Organizing configurations in e.g. .env files is not as convenient as using e.g. yml files or something else that supports more structure.

I see your point yes and I agree that these environment variables are not a substitute for more structured configuration files. There may be a fair degree of complexity in application-specific configuration files, the idea is definitely not to translate all of that to plain environment variables and do away with the configuration files entirely; they exist for good reasons after all. But the idea is just to have some sort of universal abstraction for the main deployment-specific parameters, where environment variables are like the simplest solution common-shared-solution that offers a high level of granularity.

You can of course simply pass an entire configuration file to the container at run-time, with the configuration in yml,json,toml, xml, ini or whatever the application prefers. The disadvantage here is loss of granularity. If you set for instance a database password in a yaml file, then you have to change the entire yaml file. If you have that database password defined at some central place in your infrastructure (because multiple applications share the same pw for instance), you ideally want it propagated to that yaml file automatically so you only have to define it once and not duplicate it.
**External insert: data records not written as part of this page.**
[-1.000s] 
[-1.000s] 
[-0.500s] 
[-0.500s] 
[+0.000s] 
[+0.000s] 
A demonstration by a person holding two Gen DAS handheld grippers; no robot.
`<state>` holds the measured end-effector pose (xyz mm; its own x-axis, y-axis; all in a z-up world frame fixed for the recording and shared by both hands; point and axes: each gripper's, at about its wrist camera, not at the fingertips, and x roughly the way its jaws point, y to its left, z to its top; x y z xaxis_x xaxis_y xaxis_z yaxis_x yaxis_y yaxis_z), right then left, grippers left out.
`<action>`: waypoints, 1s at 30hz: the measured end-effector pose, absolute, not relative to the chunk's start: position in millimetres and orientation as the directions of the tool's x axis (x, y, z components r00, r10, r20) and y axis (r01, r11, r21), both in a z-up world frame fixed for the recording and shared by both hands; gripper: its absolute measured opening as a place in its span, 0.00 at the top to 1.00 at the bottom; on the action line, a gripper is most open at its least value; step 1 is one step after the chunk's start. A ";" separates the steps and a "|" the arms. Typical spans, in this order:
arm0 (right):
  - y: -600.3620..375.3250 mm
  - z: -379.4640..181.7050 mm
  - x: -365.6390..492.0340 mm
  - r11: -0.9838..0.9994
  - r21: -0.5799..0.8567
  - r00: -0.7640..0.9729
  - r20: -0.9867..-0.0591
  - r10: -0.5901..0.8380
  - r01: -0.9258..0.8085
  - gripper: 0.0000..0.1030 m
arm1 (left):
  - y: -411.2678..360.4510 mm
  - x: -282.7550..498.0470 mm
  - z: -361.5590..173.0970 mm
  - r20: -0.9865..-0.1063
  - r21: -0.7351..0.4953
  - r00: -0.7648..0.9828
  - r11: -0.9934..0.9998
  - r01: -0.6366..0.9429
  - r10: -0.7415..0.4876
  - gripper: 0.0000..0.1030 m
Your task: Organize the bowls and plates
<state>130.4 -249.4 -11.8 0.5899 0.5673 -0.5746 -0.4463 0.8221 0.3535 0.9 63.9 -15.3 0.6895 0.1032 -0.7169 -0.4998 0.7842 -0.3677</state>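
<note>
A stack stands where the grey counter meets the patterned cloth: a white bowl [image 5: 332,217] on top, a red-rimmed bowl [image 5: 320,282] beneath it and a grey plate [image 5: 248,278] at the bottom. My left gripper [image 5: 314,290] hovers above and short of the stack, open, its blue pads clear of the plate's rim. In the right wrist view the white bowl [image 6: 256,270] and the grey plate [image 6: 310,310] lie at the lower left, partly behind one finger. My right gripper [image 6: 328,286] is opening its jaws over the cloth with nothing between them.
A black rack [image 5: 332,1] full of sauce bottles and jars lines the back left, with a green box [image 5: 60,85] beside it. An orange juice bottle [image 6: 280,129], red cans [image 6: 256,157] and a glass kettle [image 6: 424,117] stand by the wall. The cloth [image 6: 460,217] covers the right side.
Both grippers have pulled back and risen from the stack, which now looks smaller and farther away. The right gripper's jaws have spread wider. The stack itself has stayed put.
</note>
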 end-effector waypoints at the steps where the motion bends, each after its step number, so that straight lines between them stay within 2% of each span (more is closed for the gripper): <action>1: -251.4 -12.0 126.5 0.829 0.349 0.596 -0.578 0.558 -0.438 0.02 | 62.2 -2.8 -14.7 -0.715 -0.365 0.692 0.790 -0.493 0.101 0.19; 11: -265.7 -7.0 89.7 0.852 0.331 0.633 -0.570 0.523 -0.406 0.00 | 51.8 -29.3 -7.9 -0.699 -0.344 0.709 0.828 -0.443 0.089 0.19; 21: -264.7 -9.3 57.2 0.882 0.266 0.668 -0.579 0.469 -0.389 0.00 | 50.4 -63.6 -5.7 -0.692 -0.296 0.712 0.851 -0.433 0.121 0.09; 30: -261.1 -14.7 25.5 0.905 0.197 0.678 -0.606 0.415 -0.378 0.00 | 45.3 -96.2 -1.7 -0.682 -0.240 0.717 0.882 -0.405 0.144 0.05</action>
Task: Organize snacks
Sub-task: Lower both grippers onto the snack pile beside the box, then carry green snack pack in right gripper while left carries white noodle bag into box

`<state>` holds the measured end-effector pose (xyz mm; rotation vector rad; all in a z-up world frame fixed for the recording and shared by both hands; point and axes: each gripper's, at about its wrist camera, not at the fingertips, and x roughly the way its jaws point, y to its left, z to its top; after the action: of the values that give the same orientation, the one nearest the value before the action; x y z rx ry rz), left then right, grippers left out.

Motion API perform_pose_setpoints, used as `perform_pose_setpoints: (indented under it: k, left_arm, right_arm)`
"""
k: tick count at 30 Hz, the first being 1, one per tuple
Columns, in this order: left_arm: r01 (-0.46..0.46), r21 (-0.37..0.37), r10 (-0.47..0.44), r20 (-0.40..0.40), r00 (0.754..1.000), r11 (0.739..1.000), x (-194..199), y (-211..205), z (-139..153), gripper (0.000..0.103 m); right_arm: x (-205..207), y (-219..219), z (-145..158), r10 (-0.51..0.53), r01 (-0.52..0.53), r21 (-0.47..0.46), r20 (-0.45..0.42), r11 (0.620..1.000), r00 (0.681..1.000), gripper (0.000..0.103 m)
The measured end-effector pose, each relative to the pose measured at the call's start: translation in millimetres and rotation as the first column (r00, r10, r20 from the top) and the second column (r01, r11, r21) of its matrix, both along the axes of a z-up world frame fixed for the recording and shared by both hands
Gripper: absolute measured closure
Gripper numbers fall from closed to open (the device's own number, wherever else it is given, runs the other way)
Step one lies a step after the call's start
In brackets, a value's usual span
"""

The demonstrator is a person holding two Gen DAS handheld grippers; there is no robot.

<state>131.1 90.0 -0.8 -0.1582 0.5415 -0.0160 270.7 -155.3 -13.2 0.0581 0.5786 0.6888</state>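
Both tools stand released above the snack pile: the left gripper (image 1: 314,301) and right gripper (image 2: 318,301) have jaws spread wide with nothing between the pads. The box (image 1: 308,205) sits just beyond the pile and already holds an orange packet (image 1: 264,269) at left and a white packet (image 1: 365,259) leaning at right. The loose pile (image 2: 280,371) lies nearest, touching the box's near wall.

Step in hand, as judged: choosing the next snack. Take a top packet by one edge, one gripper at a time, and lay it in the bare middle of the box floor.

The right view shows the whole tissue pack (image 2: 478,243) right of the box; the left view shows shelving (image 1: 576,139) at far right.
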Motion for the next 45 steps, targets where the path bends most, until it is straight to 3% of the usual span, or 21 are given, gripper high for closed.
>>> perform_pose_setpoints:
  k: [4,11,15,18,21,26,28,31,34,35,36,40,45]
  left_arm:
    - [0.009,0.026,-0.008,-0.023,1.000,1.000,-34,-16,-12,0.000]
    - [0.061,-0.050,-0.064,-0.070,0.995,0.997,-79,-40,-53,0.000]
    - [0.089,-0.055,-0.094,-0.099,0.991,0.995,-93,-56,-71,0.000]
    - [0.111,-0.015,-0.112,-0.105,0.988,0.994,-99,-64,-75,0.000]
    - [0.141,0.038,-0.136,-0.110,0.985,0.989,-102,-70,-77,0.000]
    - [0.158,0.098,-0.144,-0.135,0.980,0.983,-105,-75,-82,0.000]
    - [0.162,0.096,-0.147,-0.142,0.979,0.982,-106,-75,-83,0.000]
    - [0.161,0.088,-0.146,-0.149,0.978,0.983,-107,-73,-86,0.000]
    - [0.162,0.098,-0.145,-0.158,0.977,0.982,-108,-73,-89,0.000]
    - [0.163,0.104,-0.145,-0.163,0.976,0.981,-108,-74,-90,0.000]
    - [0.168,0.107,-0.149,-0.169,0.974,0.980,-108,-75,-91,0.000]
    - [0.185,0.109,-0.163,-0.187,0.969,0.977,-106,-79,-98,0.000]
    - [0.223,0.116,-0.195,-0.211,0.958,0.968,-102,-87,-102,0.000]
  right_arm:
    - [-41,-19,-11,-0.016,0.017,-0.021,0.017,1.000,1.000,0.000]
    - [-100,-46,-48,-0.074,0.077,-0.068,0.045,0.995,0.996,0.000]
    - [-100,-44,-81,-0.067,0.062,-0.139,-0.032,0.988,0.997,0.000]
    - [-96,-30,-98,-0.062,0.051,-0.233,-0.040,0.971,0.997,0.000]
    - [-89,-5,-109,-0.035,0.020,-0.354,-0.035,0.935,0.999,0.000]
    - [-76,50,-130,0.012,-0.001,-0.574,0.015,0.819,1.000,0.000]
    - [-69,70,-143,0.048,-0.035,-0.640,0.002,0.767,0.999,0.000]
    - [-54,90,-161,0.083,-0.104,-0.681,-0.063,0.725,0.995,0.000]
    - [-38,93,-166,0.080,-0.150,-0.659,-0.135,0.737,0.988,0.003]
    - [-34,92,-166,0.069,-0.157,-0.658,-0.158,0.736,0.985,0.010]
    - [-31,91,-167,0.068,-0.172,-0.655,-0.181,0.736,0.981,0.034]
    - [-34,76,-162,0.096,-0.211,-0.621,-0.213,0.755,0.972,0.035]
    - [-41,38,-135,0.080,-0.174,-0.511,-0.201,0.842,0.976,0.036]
So the ideal solution would be to build your final yaml configuration using a simple templating mechanism at container run-time (something as simple and lightweight as envsubst will do the job).

Either one deploys to environment x with different values for the app's env vars OR one deploys to environment x with different values of the app's config file... (seems the same to me)

Yes, but what if a value is shared between environments and applications? It's a matter of granularity, and also a matter of providing 'operators' with a single paradigm to specify configuration key/value pairs, an abstraction over the actual configuration files.

Does this make some sense? I'll think about how we can clarify this in the text.

@ddeboer I also wonder what your perspective on this is. (same for @mmisworking but I think he's on holiday).

proycon commented 2 years ago

@jblom @ddeboer I just proposed a change to the text in https://github.com/CLARIAH/clariah-plus/pull/103

ddeboer commented 2 years ago

@proycon That absolutely makes sense: while env vars are not ideal for highly structured (hierarchical) configuration values, they offer a universal interface (enabling decoupling) between infrastructure on the one hand and application software on the other. If applications depend on specific configuration file structures, that distinction gets muddled.

@jblom Thanks for your feedback. Just to be clear: only configuration values that differ between environments (such as database connection secrets) need to be provided by the infrastructure. Configuration that is environment-independent can just be checked into your software application repository.

proycon commented 2 years ago

Some discussion points raised by @tvermaut:

proycon commented 1 year ago

Closing this now, these have been adopted by the board a while back.